The shift towards “coopetition” and strategic maturity is defining the next phase of the APAC fintech landscape. According to the 2026 Money20/20 whitepaper, the region has transitioned past pure experimentation into scaling large-scale digital solutions. Deeper collaboration between traditional banks and agile fintechs is no longer just a trend but a commercial imperative. Regulators are also evolving from strict gatekeepers into proactive partners, paving the way for sustainable industry growth, robust cyber-resilience, and advanced infrastructure across the region.

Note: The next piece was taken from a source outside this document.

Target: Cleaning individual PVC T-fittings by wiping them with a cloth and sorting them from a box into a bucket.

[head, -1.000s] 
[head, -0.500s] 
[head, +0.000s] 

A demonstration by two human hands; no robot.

Key data highlights AI, digital lending, and embedded finance as the primary drivers of this transformation. Survey results reveal that Artificial Intelligence (AI) has the most significant impact on fintech today, with 61.2% of organizations already adopting it to scale operations. Blockchain and distributed ledger technology (DLT) closely follow at 17.9%, with stablecoins taking center stage for practical B2B and cross-border use cases. Furthermore, there is an overwhelming consensus regarding financial inclusion; 90.6% of firms prioritize social good (pp. 2-3), while 72.9% agree that hyper-localized fintech solutions tailored to small and medium enterprises (SMEs) are the key to unlocking regional economic growth.

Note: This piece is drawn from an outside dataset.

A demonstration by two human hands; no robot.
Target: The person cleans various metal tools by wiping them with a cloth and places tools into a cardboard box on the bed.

For the Indonesian market, this report highlights massive growth opportunities aligned with current national digital strategies. Indonesia is explicitly recognized for its pioneering strides, such as Bank Indonesia granting its first open banking license and local players like Bank Jago integrating cultural traditions like “arisan” into high-tech UI modes. With Southeast Asia housing an estimated 166 million unbanked adults, capturing this untapped market could boost regional GDP by up to 14%. Moving forward, Indonesian financial institutions can capitalize on these insights by heavily investing in grassroots digital literacy and balancing fraud prevention with seamless customer experiences to capture long-term consumer trust.